━━━━━ Available data ━━━━━
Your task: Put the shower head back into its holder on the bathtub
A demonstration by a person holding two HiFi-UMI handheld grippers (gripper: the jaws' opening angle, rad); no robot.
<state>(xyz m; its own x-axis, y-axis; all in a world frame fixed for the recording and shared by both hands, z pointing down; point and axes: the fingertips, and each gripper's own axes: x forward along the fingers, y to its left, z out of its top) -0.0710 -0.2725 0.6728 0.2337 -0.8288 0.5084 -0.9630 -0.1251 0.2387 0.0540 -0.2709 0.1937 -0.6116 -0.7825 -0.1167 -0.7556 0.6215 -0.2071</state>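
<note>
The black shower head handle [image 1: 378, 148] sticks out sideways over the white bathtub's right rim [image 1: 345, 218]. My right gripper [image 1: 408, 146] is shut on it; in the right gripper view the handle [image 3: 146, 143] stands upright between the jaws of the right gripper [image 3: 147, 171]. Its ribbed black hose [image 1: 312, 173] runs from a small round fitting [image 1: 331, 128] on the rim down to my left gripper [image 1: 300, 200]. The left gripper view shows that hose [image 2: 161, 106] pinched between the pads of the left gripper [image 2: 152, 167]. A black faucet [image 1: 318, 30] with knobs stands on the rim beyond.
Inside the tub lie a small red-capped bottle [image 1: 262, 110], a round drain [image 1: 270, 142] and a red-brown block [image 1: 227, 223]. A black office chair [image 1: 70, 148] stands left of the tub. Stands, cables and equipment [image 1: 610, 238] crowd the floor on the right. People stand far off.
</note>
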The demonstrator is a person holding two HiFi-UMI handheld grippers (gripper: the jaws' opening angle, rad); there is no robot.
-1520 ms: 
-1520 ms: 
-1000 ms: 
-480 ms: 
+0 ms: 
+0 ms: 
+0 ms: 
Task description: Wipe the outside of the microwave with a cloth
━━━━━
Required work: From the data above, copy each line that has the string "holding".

Exercise answer:
A demonstration by a person holding two HiFi-UMI handheld grippers (gripper: the jaws' opening angle, rad); no robot.
The demonstrator is a person holding two HiFi-UMI handheld grippers (gripper: the jaws' opening angle, rad); there is no robot.

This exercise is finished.